Very new, and would like to know if I can put a Craftsman Router Table on a Porter Cable 690 Router? I saw one on Craigslist, and looks like a good buy!
Ray

I'm slow but I do poor work!


----------



## Cherryville Chuck (Sep 28, 2010)

All of the Craftsman tables I've seen had bolt patterns for one or more of their routers. This is a problem if the table is a stamped steel table where the bolt holes have been stamped to countersink the screws. Unless it's a precise match it won't work well since you need to countersink the screws for your router pattern and the metal is so thin that it will be hard to do that.
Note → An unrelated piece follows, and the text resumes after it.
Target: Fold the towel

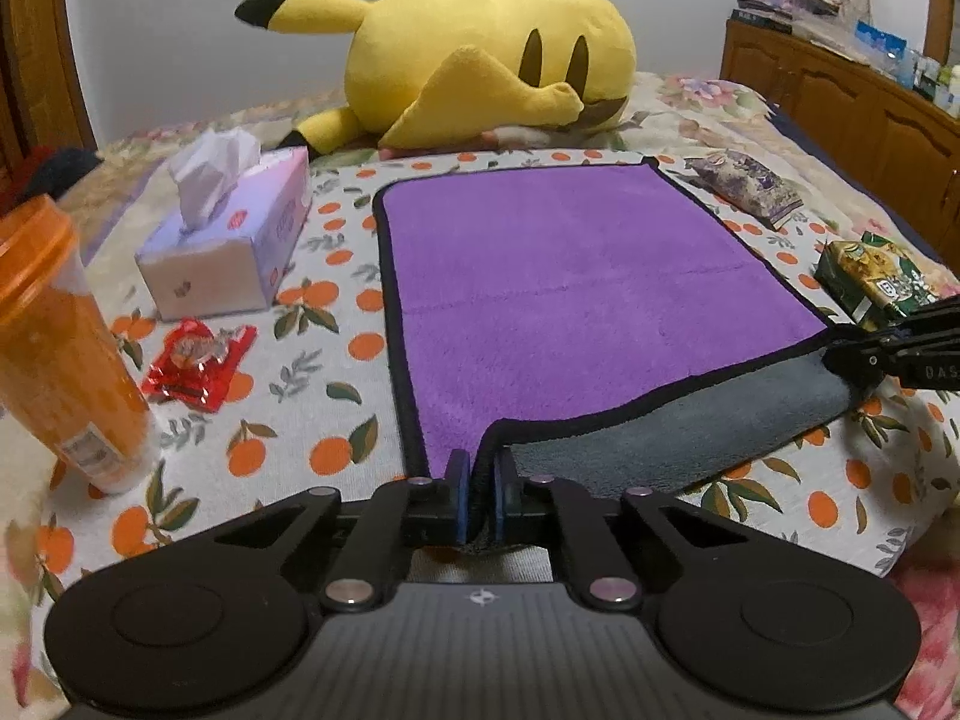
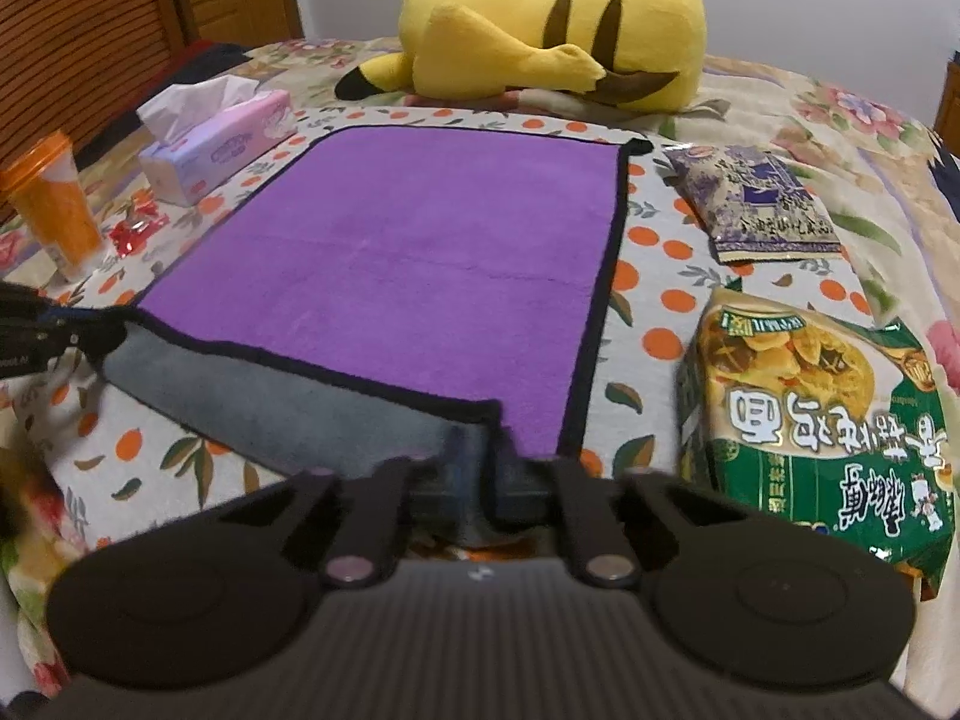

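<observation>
A purple towel [image 1: 576, 276] with black trim and a grey underside lies flat on the orange-print cloth; it also shows in the right wrist view [image 2: 408, 264]. Its near edge is lifted and turned over, so a grey strip [image 1: 690, 426] shows. My left gripper [image 1: 480, 480] is shut on the towel's near left corner. My right gripper [image 2: 480, 462] is shut on the near right corner; it also shows at the right edge of the left wrist view [image 1: 852, 354]. The left gripper shows at the left edge of the right wrist view [image 2: 90, 330].
A tissue box [image 1: 234, 228], a red wrapper [image 1: 198, 360] and an orange cup [image 1: 54, 348] stand left of the towel. A purple snack pack [image 2: 756, 204] and a green noodle pack [image 2: 822, 414] lie right of it. A yellow plush [image 1: 480, 60] lies behind.
</observation>
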`<state>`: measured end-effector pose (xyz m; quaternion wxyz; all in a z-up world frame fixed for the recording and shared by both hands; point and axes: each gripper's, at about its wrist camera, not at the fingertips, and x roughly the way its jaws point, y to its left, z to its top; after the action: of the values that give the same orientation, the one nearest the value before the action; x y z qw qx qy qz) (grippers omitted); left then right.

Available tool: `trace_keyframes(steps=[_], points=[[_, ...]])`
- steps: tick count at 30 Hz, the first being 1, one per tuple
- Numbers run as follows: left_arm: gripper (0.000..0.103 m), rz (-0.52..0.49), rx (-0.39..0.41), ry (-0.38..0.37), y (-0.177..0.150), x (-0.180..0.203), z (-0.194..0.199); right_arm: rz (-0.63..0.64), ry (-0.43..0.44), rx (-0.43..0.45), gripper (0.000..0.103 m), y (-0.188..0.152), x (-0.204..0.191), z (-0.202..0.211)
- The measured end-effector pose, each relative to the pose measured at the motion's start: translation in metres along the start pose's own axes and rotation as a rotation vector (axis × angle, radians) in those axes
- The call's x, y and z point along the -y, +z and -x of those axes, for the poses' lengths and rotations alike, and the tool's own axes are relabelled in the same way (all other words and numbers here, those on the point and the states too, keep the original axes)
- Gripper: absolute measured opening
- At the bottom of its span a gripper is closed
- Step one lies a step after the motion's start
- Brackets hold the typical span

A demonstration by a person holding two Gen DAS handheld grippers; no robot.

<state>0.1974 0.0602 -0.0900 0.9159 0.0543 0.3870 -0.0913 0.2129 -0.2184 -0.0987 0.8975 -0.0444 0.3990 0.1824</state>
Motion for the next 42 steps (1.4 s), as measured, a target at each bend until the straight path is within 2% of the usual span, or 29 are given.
trace_keyframes(steps=[20, 42], points=[[0.007, 0.018, 0.174, -0.016, 0.013, 0.006, 0.043, -0.013, 0.032, 0.151, 0.005, 0.017, 0.007, 0.029], [0.006, 0.014, 0.203, -0.01, 0.024, 0.003, 0.031, 0.005, 0.047, 0.196, 0.005, 0.026, 0.013, 0.02]])
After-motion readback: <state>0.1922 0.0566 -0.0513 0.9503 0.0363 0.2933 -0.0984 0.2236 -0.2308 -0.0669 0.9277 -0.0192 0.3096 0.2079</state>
Don't buy sight unseen. Try your router in it first. If it is one of their stamped steel tables it needs to be really cheap.


----------



## rwbaker (Feb 25, 2010)

Yes, you can put a Craftsman Router Table on a Porter Cable 690 Router, however it works better if you attach the router to the table.

Baker


----------



## Nickp (Dec 4, 2012)

+1 Baker... 

Ray...might be helpful if you identify the table model number. I have the Craftsman Professional table and needed to drill holes for the Triton. I had a Ridgid on it prior and it has several bolt patterns.

If you have the same table it would not be a problem to drill new holes...the material is thick enough. Just take the base plate off the router (or other such guide) and mark the table where it is to be drilled. Make sure you orient the base plate properly.

Nick


----------



## deucerlewis (Sep 4, 2014)

Good One!


----------